How would you describe your overall experience with Art Place?
Very different. I had the chance to try different approaches to storytelling and work with a group that I probably wouldn’t have had the chance to otherwise. I’m very grateful to have been given this experience!
What are some of the most significant things you’ve learned throughout your project?
To let go and just let art happen, that memory isn’t necessary for a good story, and that some things cannot be planned for.
How was your project a success?
I managed to work with two groups and we forged a community with its own stories and history. We didn’t necessarily create the planned art together, but we formed ties through it. As a performer, I had to push beyond my comfort level to engage them and keep them engaged, which was great for personal growth.
What do you intend for audiences to see, experience, and think about when learning about your project?
That art is for everyone, and we can’t take people’s abilities for granted or assume they can’t do something because of where they’re at. Give them room, give them art, and see what they choose to do with it.
In what ways did or will the community benefit from your project?
It’s hard to tell, to be honest. With dementia, the truth is that they may not remember much for very long. But I’m hoping they forged ties together that will resonate for a while. I’ll certainly remember their stories.
In your opinion, what did the participants learn from the project?
That their stories were as important as anyone else’s story. That was a tough message to get across, but once they started to see that, they shared more.
Do you have anything else you would like to share about your project or the program?

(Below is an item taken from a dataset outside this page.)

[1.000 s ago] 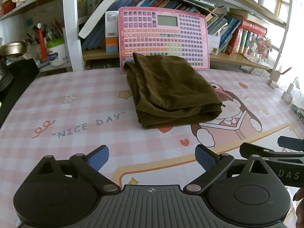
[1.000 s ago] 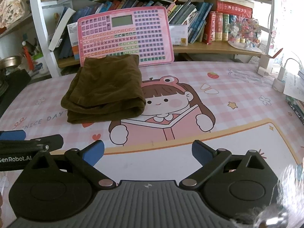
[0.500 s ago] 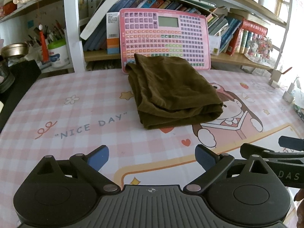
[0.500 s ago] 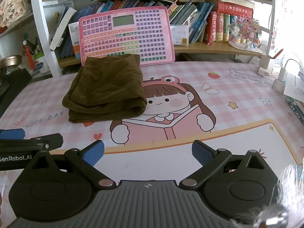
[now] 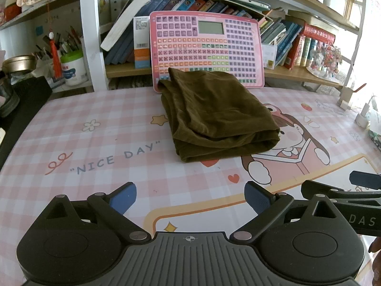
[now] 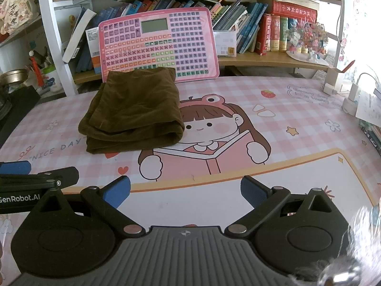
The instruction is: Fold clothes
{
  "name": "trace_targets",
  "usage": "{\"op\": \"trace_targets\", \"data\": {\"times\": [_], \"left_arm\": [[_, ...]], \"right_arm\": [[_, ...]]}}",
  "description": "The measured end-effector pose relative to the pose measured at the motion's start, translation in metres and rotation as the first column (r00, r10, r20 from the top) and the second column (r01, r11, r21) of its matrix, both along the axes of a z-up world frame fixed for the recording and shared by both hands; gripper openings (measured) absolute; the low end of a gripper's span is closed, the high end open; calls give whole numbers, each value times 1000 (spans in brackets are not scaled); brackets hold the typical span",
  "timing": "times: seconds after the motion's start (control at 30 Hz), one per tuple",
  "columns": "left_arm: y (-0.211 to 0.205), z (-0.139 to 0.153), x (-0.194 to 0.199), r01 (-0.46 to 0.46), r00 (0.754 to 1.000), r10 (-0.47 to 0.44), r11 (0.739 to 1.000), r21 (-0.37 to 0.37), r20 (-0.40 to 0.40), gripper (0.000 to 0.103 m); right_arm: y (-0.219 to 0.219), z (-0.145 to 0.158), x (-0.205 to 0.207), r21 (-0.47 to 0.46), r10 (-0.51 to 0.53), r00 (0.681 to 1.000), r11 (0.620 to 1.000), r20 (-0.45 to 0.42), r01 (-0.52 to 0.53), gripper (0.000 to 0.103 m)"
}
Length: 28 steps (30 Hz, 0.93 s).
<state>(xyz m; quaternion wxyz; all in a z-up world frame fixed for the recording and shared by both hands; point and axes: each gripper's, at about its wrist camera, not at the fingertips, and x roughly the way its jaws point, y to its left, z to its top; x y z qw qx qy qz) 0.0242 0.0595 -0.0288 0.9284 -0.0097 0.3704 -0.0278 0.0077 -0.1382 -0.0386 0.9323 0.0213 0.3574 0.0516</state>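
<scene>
A dark olive-brown garment (image 5: 219,114) lies folded in a thick rectangle on the pink checked table mat, its far edge against a pink keyboard toy. It also shows in the right wrist view (image 6: 133,112). My left gripper (image 5: 190,199) is open and empty, held low over the mat well in front of the garment. My right gripper (image 6: 185,191) is open and empty, in front and to the right of the garment. Each gripper's side shows at the edge of the other's view.
A pink keyboard toy (image 5: 207,50) leans against a bookshelf full of books (image 6: 257,33) at the back. A pen pot (image 5: 72,68) and a black object (image 5: 26,95) are at the left. Chargers and papers (image 6: 354,100) sit at the right edge.
Both grippers have shifted slightly, so the garment sits a little differently in each view. The garment itself has not moved and both grippers stay open.
</scene>
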Motion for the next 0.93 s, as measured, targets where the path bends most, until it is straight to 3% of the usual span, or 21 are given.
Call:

I loved the flexibility of the project and the ability and room to adapt to participant needs. It allowed for the necessary room to work with the participants in a way that worked for them, instead of a rigid plan to accomplish a set goal. It gave both the workshop participants and myself the necessary space to get to know each other, accept limitations, and then gently push on them as a group. I’m still amazed by what we accomplished as a group, thanks to Art Place.